By the time he turned his head to face her and started cranking up the bed to a sit-up posture, naturally he’d squashed the inappropriate emotion. It wasn’t that hard to do, not anymore, particularly when he risked losing Rach altogether if she ever discovered how he felt about her. She was the princess to his frog. That’s just the way it was, which he’d accepted ages ago. Still...after a man had been cooped up all day in a tediously monotonous hospital room, Rachel was like a burst of vital, vibrant stinging life.
Raindrops spattered everywhere as she stripped off her trench coat, revealing the suit and heels she’d worn to work. Knowing Rach, the suit couldn’t have cost much, but she had this way of wearing clothes that made everything look expensive and sharp. Not flaunty. She didn’t go for flashy styles that showed off her figure, yet typically this outfit was a subtle feast for his eyes. The suit was a soft cherry-red, with a slim skirt that palmed the curve of her fanny and a short jacket that bared a spot at her neck for jewelry. She did like her beads. Temporarily her tawny hair looked wind-tousled and shaggy—the way he liked it best—and framed a small face with giant blue eyes, an itsy nose and a generous, wide mouth. Rach hated the label of “cute,” but man, she was. Darling. Cute. Irresistible. Words Greg never used on a woman, vocabulary he never used at all. Except for her. In the privacy of his mind.
“I’ve been giving everybody hell,” he assured her. “One of these days, I figure it’ll work and they’ll throw me out of this place. But I didn’t expect to be venting any bad temper on you tonight. Didn’t you get the message on your answering machine? I called to tell you not to come.”
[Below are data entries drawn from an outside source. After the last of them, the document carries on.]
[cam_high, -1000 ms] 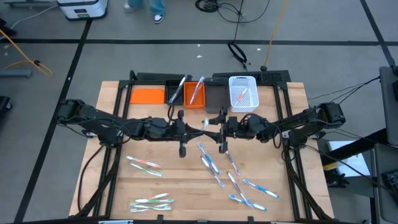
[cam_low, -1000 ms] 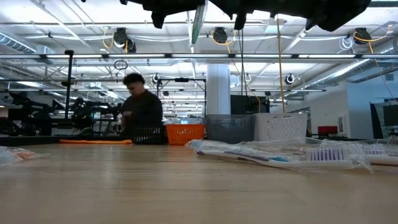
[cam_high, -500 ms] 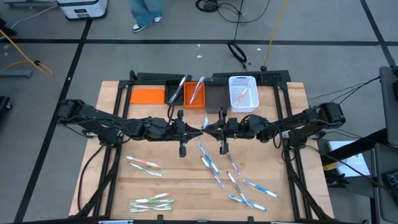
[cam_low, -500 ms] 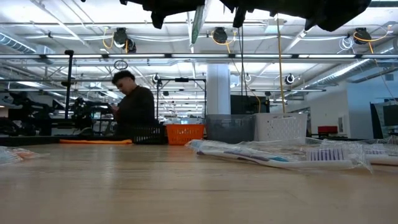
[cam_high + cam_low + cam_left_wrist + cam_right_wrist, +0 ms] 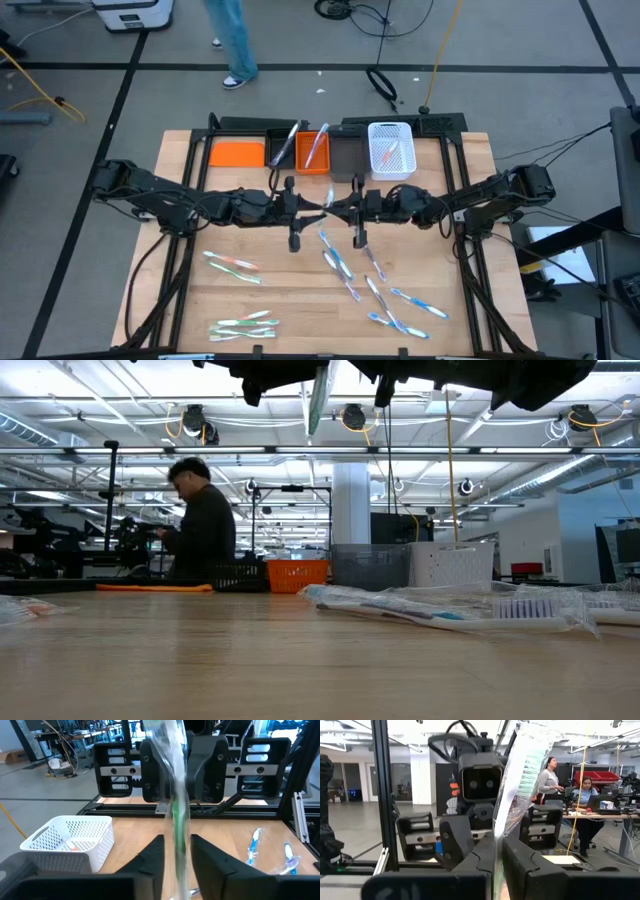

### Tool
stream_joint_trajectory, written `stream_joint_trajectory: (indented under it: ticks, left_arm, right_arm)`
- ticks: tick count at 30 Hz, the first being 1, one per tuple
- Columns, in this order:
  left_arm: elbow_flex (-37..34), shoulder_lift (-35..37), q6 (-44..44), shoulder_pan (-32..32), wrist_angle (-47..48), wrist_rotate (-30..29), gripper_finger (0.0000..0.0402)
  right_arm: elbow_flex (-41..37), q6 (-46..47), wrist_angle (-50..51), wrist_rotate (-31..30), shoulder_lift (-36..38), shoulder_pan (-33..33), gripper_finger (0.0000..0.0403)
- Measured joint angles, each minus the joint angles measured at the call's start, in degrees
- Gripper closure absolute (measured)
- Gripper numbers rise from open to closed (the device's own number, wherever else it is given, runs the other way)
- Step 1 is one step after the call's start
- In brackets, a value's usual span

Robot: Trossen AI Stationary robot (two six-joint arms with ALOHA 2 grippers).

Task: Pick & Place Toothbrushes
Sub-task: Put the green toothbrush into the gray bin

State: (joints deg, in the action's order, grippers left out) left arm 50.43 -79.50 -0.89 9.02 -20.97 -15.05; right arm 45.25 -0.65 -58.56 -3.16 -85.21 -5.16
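Observation:
A toothbrush [image 5: 177,820] in a clear wrapper with green accents stands about upright in the air over the table's middle, where my two grippers meet. It shows in the low view as a pale strip [image 5: 318,395] at the top. My right gripper [image 5: 498,857] is shut on it. My left gripper [image 5: 177,857] faces it from the table's left, open, one finger on either side of the toothbrush with a narrow gap. More toothbrushes lie flat on the table: blue ones [image 5: 340,262] right of the middle, green and pink ones [image 5: 232,266] on the left. My right gripper pinches the wrapped toothbrush's handle [image 5: 499,837] between its two fingers, below the green bristle head [image 5: 535,760]. The fingers come about level from the table's right and lie across the handle. The toothbrush stands roughly upright, head up, lifted clear of the table.
Along the far edge stand an orange flat piece [image 5: 237,153], a black bin [image 5: 283,150], an orange bin [image 5: 314,150], a dark grey bin [image 5: 346,157] and a white basket [image 5: 390,150], some holding toothbrushes. A person [image 5: 200,520] walks beyond the table.
Both arms have stayed where they were, with the toothbrush upright between them. My right gripper has shut on the toothbrush. The person beyond the table has walked toward the left.

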Motion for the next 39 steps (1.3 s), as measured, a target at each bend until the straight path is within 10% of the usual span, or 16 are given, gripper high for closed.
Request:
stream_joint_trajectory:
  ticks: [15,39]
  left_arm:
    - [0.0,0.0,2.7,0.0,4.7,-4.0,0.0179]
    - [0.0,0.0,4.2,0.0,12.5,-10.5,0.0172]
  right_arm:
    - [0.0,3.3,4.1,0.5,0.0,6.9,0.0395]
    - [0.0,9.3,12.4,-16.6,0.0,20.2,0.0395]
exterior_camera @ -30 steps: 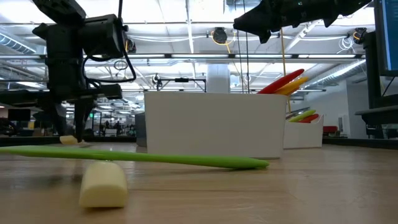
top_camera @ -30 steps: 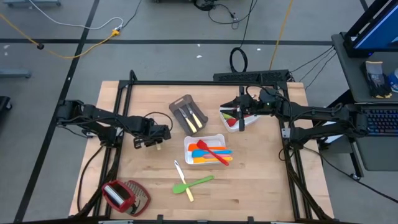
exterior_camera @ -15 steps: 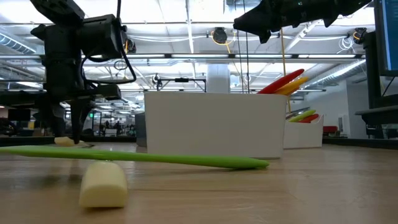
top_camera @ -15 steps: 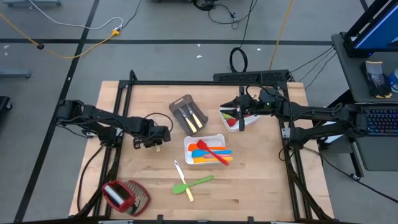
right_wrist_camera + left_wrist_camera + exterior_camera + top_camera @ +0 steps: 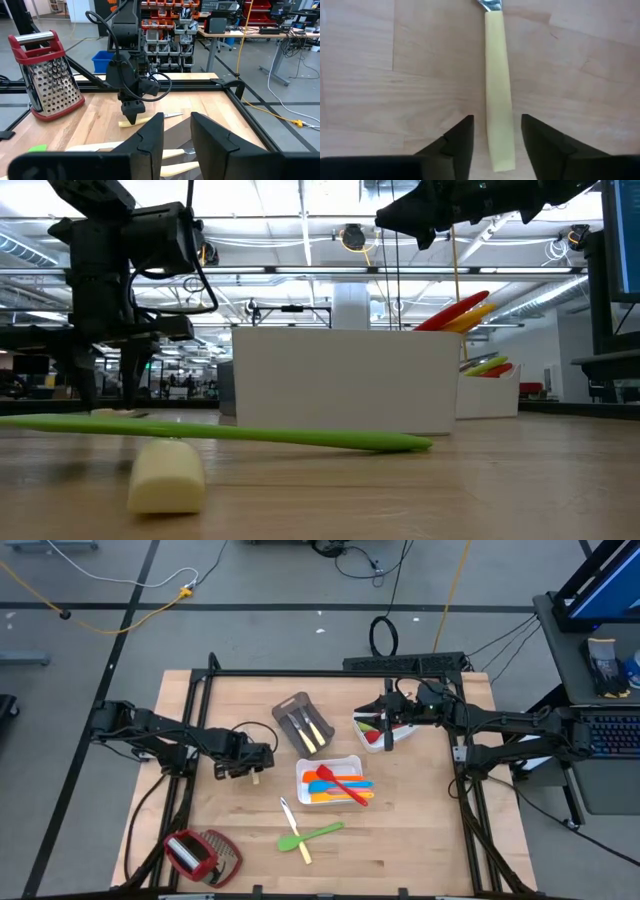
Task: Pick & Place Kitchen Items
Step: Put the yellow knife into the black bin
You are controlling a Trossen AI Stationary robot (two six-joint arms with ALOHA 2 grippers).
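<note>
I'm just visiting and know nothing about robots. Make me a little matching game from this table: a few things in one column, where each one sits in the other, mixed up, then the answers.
Things:
1. pale-handled knife
2. green spatula
3. orange and red utensils
4. grater

Places:
A. inside the white tray at the table's middle
B. lying on the bare wood between the left gripper's open jaws
C. at the table's near left corner
D. on the bare wood in front of the white tray

Pairs: 1-B, 2-D, 3-A, 4-C

Overhead, table-level and two close wrist cameras share the table (image 5: 400,840).
</note>
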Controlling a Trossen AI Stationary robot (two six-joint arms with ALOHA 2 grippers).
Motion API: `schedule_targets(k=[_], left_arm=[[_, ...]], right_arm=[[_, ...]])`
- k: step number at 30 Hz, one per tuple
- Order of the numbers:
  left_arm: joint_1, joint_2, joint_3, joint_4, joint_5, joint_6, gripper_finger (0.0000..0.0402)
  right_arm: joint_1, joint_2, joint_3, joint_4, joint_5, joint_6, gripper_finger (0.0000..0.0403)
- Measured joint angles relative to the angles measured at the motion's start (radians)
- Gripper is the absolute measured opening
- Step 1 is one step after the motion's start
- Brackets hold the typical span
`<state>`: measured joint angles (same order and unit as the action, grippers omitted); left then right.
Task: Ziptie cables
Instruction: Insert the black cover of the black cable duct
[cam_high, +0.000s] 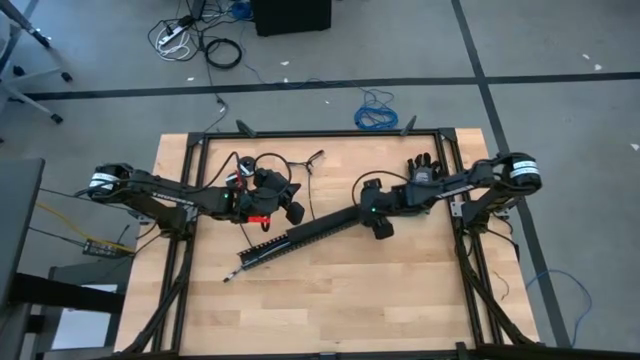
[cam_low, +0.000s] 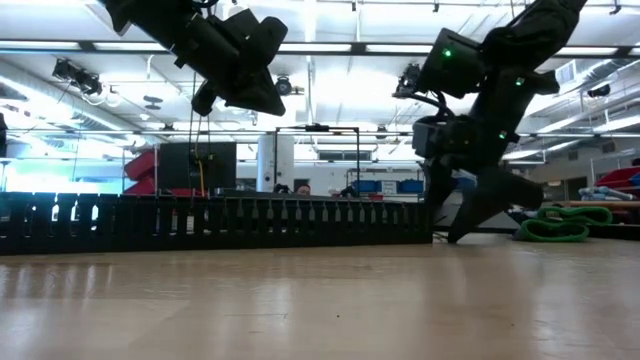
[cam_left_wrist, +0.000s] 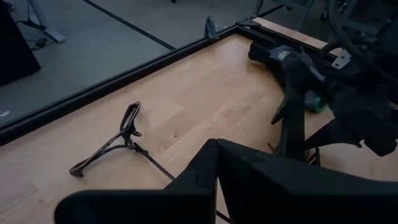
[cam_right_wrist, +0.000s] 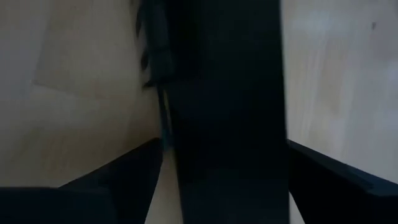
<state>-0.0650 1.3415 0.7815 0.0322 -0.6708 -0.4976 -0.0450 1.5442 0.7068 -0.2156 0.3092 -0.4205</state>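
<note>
High view: my right gripper (cam_high: 378, 220) is low on the wooden table (cam_high: 400, 300), right of centre, at the near end of a wide black perforated strip (cam_high: 300, 240) that runs slantwise from it toward the table's front left. Its wrist camera shows the strip passing between the two dark fingers, with a sliver of bare wood between the strip and one finger. So the jaws stand spread and straddle the strip rather than pinching it. From table height the fingers splay downward over the strip's end. My left gripper (cam_left_wrist: 216, 148) hangs above the table left of centre. Its fingers are pressed together, and I see nothing between them. Beyond it, near the table's back edge, a small bent tangle of thin black zipties (cam_left_wrist: 118, 142) lies on the wood, apart from both grippers. I cannot make out the cables in any view. A blue coiled cable (cam_high: 376, 112) lies on the floor behind the table.
</note>
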Motion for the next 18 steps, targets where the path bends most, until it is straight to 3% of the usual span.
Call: schedule_targets(k=[18], left_arm=[[0.000, 0.000, 0.000, -0.001, 0.000, 0.001, 0.0000]], right_arm=[[0.003, 0.000, 0.018, 0.010, 0.042, -0.007, 0.0219]])
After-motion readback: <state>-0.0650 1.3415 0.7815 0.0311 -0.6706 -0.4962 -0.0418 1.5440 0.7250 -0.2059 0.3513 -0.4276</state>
“Yeah, I got your message about the weather. I just ignored you, big guy. What, did you think I’d melt if I drove in a little rain?”
It wasn’t raining “a little.” A harmless drizzle had started around noon, putting a shine and glisten on all the orange and gold autumn leaves, but by nightfall, the friendly little rain had turned into a gusty, moody storm. If and when all that water iced up, the roads would turn into a skating rink. “You’re supposed to listen to the advice of your elders,” Greg said sternly.
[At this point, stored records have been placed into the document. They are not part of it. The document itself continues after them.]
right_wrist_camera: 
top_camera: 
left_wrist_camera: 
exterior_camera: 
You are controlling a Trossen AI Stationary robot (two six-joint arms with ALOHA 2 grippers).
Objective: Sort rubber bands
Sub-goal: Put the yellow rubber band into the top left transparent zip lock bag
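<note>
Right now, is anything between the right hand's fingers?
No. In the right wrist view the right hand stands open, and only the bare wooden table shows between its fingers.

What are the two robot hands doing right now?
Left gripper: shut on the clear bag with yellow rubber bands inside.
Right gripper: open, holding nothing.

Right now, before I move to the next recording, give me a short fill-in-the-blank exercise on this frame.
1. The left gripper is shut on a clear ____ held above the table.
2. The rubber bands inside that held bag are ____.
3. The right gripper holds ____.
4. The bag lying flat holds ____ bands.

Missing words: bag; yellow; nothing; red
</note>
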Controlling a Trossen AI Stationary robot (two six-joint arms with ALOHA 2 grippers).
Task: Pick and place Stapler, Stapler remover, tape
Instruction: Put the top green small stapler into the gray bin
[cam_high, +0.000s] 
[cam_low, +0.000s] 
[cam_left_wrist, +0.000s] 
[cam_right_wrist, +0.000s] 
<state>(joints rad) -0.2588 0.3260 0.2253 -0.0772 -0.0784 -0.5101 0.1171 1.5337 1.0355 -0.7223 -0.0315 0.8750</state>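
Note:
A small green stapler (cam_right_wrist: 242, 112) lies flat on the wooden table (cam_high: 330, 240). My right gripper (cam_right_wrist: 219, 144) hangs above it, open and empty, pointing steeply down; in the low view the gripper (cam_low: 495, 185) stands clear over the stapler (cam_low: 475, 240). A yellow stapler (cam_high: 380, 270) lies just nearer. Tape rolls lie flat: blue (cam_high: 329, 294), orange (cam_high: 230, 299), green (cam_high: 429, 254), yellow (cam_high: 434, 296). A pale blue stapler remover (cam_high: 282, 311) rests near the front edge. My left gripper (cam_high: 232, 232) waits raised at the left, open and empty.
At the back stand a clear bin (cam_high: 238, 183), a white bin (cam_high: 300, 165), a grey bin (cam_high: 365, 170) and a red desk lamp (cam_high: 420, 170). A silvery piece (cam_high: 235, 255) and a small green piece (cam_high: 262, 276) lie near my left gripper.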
Her peal of laughter was infectious. “You don’t get credit for being a mere three years older than me! And yeah, I know the roads may freeze, but the temperatures aren’t supposed to drop that low until midnight. The nurses’ll toss me out long before then.” She kicked off her wet heels and padded closer to the bed in her stocking feet, her gaze narrowed as she studied him. “Well, I can’t tell if they put you through any fresh torture today. Are you in pain?”
“Nope, I’m fine, really.”
She rolled her eyes. “You always say that. And I think all those white bandages are mysterious and sexy and all, but I’m awfully sick of not being able to see your face, Stoner. I can’t tell when you’re lying. I can’t tell when you’re hurting or happy or anything else....”
As far as Greg was concerned, the only good thing to come from the accident were the bandages. Yeah, they were annoying, but at least Rach couldn’t see his expressions. For a whole month now, he could look at her without worrying about giving away his true feelings for her.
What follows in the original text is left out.